Согласно одному из них, прямые тандемные повторы, находящиеся в CG-обогащенных последовательностях и ассоциированные с районами дифференциального метилирования, могут являться молекулярными маркерами импринтированных генов [665]. Действительно, при изучении первичной структуры импринтированных генов было установлено, что большинство из них содержат в своих регуляторных областях прямые тандемные повторы. Сравнительный анализ таких повторов не выявил высокой гомологии их последовательностей. Однако высокое содержание гуанина, сходная протяженность и характерная локализация по отношению к кодирующей части гена позволили предположить, что эти последовательности могут исполнять роль молекулярных маркеров импринтированных генов. По-видимому, такие повторы могут формировать альтернативные вторичные шпилечные структуры ДНК или специфичные хроматиновые домены, которые, в свою очередь, могут маркировать участки, в которых будет происходить метилирование de novo в гаметах или в клетках зародыша [327].

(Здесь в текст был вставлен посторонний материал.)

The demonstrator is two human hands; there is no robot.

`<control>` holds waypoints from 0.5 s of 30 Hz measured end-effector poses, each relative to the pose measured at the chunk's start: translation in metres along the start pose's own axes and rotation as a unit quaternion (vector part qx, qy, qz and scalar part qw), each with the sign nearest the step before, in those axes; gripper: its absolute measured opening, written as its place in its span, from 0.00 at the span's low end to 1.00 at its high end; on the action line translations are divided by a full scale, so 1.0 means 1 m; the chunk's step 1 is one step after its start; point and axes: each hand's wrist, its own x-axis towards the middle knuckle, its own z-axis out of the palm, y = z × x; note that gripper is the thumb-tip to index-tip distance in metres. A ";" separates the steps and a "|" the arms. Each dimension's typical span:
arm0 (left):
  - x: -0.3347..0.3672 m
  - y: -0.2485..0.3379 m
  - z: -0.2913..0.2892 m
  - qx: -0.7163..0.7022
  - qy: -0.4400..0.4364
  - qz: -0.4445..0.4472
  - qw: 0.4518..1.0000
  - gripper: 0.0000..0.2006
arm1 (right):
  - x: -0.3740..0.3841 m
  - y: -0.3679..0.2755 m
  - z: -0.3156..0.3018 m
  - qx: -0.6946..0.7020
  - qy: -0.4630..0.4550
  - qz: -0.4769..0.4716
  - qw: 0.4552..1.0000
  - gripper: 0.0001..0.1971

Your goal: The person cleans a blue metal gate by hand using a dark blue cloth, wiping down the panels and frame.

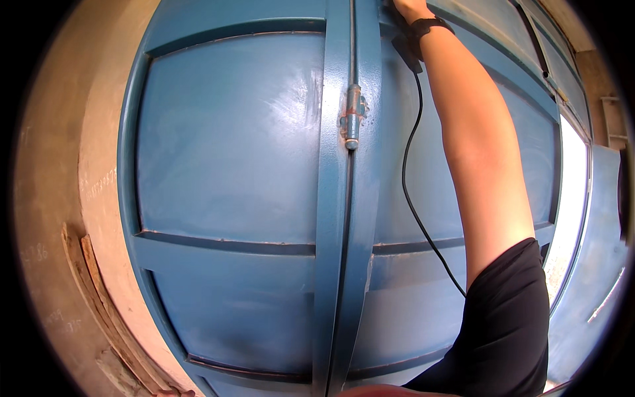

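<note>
My right arm reaches up along a blue metal door [231, 139], and my right hand [413, 8] is cut off by the top edge of the view. A dark band circles the wrist. Just below the hand is the back end of a dark corded tool [408, 54], which the hand appears to grip; its front and my fingertips are out of sight. From the tool a black cord [410, 178] hangs down and passes behind my arm. At the lower left edge, a small skin-toned bit, perhaps fingers of my left hand [175, 393], barely shows.
A barrel hinge [353, 118] with worn paint joins two door leaves at a narrow vertical gap. Wooden boards [106, 304] lean against the plaster wall [99, 152] at left. Bright light enters through an opening [570, 205] on the right.
</note>
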 end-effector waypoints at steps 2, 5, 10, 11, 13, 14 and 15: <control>0.011 0.006 -0.005 0.058 0.002 0.087 0.995 0.07 | 0.002 -0.006 -0.002 0.008 0.002 0.036 0.999 0.15; 0.036 0.041 -0.006 0.209 0.068 0.243 0.945 0.09 | 0.004 -0.029 -0.018 0.062 -0.030 0.182 0.981 0.16; 0.026 0.063 -0.002 0.188 0.144 0.227 0.945 0.09 | 0.010 -0.020 -0.037 0.055 -0.139 0.209 0.966 0.20; 0.023 0.065 -0.002 0.188 0.151 0.223 0.945 0.09 | 0.012 -0.029 -0.037 0.059 -0.138 0.210 0.966 0.20; 0.018 0.067 -0.001 0.185 0.159 0.217 0.945 0.08 | 0.013 -0.051 -0.040 0.129 -0.146 0.318 0.928 0.22; 0.016 0.068 0.000 0.183 0.163 0.214 0.946 0.08 | 0.009 -0.055 -0.038 0.094 -0.176 0.306 0.931 0.23; 0.015 0.070 0.000 0.181 0.166 0.211 0.946 0.08 | 0.013 -0.059 -0.042 0.098 -0.177 0.306 0.930 0.23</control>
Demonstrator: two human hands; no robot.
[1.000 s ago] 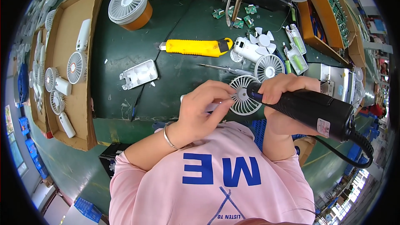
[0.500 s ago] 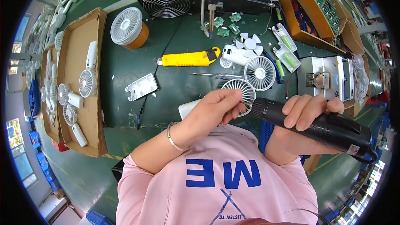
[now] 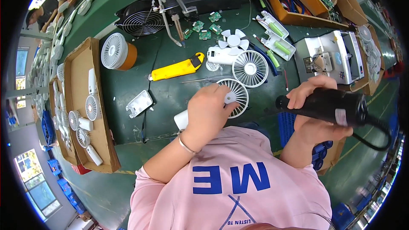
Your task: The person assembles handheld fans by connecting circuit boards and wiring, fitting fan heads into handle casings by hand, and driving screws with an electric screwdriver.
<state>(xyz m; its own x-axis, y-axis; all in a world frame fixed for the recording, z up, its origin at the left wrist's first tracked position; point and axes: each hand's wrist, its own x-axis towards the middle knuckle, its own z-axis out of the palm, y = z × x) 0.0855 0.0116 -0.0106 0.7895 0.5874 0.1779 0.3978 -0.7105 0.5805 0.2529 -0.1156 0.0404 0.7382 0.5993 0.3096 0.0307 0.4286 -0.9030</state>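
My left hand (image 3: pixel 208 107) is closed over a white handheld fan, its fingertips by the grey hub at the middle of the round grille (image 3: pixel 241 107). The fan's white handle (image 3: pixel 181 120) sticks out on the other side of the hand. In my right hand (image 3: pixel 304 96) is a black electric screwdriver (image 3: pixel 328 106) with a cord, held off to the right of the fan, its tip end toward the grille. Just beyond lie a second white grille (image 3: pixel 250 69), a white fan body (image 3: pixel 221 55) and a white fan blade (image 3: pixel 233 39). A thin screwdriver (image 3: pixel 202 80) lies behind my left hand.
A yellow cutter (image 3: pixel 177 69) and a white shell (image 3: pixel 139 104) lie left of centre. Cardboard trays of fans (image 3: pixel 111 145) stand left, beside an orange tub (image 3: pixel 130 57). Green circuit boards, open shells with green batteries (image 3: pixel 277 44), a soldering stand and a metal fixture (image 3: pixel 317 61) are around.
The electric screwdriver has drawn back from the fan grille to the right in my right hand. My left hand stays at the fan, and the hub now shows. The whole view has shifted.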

Согласно второму механизму, важная роль в аллель-специфичной экспрессии генов принадлежит транскриптам импринтированных аллелей. Рассмотрим этот механизм на примере одного из трех генов, для которых доказано существование антисмысловых транскриптов. Так, для материнской аллели гена Igf2r у мыши показан синтез антисмыслового транскрипта, функция которого заключается в подавлении экспрессии отцовской аллели этого же гена, результатом чего становится моноаллельная экспрессия материнского гена [500]. Мутации, нарушающие синтез такого антисмыслового РНК-транскрипта, приводят к экспрессии отцовского гена Igf2r [569].